The lines from the start of the records below through the line containing "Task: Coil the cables" are to be copied exactly, both ends included, with nothing added.

Recorded information section start

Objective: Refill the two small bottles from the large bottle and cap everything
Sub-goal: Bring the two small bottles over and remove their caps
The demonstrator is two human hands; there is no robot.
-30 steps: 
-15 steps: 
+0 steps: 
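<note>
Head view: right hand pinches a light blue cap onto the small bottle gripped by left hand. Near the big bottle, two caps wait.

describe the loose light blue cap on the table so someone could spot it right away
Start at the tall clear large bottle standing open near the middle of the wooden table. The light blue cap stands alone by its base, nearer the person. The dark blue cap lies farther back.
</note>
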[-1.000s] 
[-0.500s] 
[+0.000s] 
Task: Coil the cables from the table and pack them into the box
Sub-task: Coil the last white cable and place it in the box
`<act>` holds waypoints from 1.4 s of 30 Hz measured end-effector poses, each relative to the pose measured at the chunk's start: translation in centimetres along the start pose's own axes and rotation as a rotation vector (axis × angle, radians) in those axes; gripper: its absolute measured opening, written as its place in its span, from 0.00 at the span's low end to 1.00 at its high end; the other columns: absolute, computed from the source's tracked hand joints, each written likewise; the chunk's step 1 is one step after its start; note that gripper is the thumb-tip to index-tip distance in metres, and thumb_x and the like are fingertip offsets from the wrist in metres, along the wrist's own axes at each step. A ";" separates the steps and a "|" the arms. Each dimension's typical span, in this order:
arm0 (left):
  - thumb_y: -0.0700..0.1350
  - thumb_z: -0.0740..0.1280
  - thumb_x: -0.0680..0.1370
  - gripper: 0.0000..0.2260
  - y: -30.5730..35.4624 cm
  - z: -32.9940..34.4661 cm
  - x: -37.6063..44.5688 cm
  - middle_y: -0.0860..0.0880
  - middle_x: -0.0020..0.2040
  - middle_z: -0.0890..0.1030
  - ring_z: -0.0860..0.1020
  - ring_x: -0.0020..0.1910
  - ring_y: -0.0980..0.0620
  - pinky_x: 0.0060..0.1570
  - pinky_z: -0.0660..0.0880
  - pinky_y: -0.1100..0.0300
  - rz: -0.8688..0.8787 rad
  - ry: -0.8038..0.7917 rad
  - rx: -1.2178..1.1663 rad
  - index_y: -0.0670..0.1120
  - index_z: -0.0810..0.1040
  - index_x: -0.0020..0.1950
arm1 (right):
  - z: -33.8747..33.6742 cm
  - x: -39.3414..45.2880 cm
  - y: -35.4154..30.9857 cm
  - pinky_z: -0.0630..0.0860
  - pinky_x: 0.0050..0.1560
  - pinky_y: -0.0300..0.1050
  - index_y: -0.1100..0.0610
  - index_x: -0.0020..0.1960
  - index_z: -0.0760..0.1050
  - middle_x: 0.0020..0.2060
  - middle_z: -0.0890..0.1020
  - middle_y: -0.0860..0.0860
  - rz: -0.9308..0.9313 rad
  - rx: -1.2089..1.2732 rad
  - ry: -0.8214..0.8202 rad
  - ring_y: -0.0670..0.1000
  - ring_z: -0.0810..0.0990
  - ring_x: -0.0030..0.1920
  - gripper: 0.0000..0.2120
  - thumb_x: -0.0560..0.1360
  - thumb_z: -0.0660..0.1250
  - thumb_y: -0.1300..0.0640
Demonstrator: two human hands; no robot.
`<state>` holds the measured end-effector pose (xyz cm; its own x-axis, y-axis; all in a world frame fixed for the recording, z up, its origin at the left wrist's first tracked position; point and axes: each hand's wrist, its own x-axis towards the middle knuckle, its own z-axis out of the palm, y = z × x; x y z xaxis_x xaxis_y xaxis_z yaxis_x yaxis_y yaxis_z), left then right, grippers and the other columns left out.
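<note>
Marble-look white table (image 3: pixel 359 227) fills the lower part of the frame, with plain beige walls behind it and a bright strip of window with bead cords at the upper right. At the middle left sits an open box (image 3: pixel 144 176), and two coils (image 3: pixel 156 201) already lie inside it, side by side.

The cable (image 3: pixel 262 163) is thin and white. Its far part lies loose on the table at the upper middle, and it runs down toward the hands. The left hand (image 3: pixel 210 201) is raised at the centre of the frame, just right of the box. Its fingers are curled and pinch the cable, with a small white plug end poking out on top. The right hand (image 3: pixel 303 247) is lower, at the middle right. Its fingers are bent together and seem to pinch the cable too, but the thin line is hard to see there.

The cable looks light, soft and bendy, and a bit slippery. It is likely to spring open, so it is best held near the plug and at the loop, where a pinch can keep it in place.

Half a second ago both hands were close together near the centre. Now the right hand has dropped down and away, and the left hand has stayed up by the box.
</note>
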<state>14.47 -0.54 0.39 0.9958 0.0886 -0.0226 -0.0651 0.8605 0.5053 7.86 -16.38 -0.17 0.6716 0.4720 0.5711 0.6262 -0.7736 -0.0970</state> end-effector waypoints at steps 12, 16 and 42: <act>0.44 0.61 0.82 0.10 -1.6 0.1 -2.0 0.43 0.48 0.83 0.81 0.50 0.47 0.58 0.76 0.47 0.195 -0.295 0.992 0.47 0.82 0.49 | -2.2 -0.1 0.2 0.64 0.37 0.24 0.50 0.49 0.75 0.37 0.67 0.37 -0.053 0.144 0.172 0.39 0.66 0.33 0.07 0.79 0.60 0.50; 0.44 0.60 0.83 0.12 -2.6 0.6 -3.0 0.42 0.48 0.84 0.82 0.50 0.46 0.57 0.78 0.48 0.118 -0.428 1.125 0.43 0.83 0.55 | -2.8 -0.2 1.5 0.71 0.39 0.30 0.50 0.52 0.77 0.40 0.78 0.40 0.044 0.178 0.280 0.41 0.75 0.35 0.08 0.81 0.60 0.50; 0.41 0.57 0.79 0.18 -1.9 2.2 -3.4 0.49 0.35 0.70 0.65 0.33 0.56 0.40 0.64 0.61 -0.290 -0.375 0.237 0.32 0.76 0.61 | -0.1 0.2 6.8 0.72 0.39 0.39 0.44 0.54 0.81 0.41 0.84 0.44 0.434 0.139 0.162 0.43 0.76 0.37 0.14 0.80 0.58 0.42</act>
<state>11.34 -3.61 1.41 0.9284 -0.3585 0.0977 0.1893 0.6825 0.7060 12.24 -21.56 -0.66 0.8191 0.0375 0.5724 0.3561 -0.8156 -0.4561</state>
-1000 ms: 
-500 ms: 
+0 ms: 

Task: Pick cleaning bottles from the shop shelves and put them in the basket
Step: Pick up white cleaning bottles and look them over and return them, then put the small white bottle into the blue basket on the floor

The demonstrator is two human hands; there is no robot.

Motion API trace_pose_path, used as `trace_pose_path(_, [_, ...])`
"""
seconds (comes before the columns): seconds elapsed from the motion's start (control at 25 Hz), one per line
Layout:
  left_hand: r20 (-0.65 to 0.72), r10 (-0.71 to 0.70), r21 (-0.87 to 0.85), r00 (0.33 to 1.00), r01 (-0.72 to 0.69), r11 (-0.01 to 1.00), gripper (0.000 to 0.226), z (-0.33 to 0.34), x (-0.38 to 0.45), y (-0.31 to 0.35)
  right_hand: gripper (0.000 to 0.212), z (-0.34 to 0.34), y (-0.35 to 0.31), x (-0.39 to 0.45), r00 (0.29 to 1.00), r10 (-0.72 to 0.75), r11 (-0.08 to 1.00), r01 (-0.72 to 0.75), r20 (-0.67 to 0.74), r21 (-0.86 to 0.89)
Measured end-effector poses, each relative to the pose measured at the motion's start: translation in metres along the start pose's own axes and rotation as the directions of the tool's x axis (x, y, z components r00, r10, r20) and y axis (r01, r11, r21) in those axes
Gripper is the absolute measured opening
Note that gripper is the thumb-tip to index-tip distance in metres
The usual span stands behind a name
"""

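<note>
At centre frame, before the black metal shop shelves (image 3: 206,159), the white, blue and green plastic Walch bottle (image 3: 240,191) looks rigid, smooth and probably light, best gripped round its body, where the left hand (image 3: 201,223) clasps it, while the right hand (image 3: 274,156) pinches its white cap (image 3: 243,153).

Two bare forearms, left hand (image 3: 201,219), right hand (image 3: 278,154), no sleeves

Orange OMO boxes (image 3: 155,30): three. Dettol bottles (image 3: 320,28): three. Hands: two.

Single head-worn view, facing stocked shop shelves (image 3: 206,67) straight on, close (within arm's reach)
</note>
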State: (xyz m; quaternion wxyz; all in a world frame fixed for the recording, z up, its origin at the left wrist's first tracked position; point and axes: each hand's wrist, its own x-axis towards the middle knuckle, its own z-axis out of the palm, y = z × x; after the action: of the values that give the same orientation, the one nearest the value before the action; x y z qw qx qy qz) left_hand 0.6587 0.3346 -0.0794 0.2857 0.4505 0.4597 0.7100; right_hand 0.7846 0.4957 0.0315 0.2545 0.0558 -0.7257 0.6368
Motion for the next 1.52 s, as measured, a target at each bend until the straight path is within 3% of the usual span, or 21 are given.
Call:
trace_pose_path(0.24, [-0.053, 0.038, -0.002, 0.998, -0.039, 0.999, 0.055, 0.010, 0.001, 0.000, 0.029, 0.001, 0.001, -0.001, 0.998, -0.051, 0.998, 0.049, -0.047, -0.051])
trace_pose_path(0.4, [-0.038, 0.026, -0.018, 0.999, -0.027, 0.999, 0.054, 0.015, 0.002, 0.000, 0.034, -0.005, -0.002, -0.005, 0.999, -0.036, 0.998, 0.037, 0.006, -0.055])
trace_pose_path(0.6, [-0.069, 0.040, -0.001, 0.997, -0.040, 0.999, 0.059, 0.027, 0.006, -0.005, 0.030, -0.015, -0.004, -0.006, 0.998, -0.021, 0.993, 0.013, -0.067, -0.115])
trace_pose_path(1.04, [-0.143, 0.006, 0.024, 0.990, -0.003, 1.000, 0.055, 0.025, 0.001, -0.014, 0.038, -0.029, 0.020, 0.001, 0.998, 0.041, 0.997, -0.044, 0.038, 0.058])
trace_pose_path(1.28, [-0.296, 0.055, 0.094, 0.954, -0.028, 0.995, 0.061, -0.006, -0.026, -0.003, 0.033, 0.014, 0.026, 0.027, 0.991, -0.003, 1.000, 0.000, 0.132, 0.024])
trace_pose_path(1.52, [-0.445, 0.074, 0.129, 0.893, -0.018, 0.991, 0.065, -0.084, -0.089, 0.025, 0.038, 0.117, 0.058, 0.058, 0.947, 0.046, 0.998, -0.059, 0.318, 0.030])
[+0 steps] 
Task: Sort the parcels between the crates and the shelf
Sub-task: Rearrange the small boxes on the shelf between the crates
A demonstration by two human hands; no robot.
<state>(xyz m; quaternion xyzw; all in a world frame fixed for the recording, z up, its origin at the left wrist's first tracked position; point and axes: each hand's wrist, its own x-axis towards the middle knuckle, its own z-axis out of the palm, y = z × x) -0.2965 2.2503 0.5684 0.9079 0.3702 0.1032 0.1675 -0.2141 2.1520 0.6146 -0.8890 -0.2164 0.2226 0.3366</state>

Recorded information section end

• Your solution:
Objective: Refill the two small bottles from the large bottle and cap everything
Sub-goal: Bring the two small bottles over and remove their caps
The demonstrator is two human hands; there is no robot.
-30 steps: 
-15 steps: 
+0 steps: 
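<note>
Head view: right hand pinches a light blue cap onto the small bottle gripped by left hand. Near the big bottle, two caps wait.

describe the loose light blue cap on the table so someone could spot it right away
Start at the tall clear large bottle standing open near the middle of the wooden table. The light blue cap stands alone by its base, nearer the person. The dark blue cap lies farther back.
</note>
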[-1.000s] 
[-0.500s] 
[+0.000s] 
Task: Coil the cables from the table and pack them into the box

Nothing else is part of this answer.